President Martín Vizcarra quickly denounced the move, saying that it undercut Peru’s drive to purge corruption.

“The head-on fight against corruption and impunity is a priority of this government,” he said on Twitter.

Two of the five supreme prosecutors called the decision by the attorney general, Pedro Chavarry, “a death blow” to the anticorruption fight and urged him to reverse it.

The dismissal came just weeks before Odebrecht, the Brazilian construction giant, was set to reveal critical evidence against powerful former Peruvian officials.

Executives at the company have acknowledged that it distributed millions in bribes across Latin America, including $29 million in Peru, to obtain lucrative government contracts.

The prosecutor’s office is investigating all of the Peruvian presidents who governed from 2001 to 2018 over accusations of corruption and money laundering.

Mr. Chavarry’s action set off demonstrations by hundreds of people in four cities, including Lima, the capital. Protesters shouted phrases like “Out with Chavarry” as they waved Peruvian flags.

The attorney general called a news conference to announce his decision, but he then took no questions. He said the dismissal was necessary to nullify the appointment of the prosecutor heading the team of investigators.

The removal imperils an agreement with Odebrecht to participate in the investigation entailing around 40 separate cases.

“I fear that the Brazilian company will back off because it is not going to have guarantees of what had been achieved with the prosecutors,” one of the Odebrecht prosecutors, Jorge Ramirez, told a local radio station.

Another prosecutor, Jose Domingo Perez, was investigating the opposition leader Keiko Fujimori over accusations that she laundered $1.2 million from the construction company for her 2011 presidential campaign. Ms. Fujimori, the leader of the Popular Force Party, is imprisoned for 36 months while she is being investigated.

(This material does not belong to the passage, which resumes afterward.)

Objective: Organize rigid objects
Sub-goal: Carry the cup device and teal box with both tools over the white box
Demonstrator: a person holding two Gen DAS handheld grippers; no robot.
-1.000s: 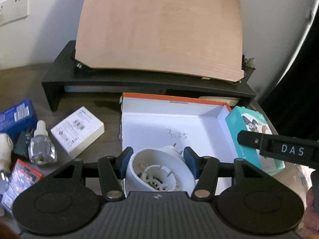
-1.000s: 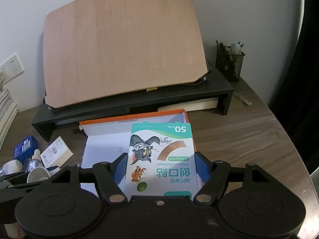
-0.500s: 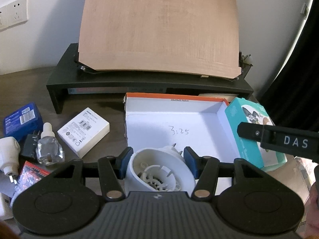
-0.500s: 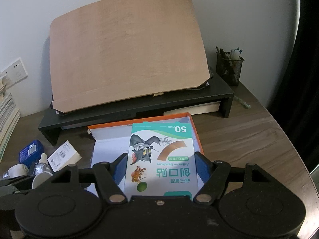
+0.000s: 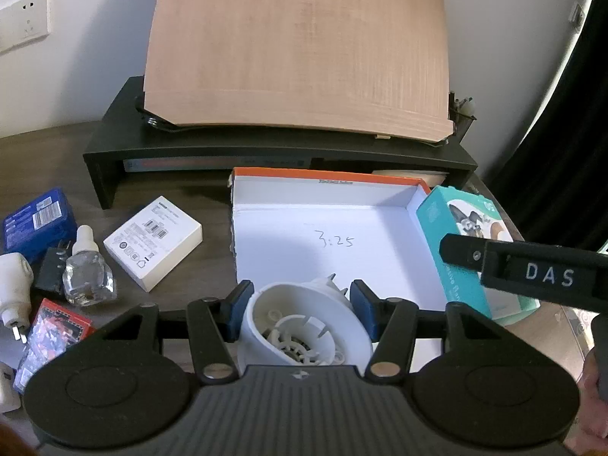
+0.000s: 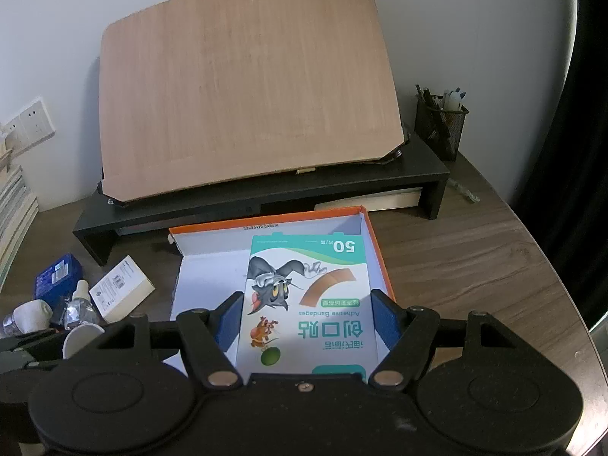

Mr. Perez was also investigating former President Alan Garcia over accusations that he received $100,000 from Odebrecht, and got a judge to bar the former president from leaving Peru.

Mr. Perez returned to his office at night to safeguard the documentation of the cases he investigates.

“I feel indignant, disappointed,” he told reporters. “It is an irregular decision — the anticorruption fight is affected.”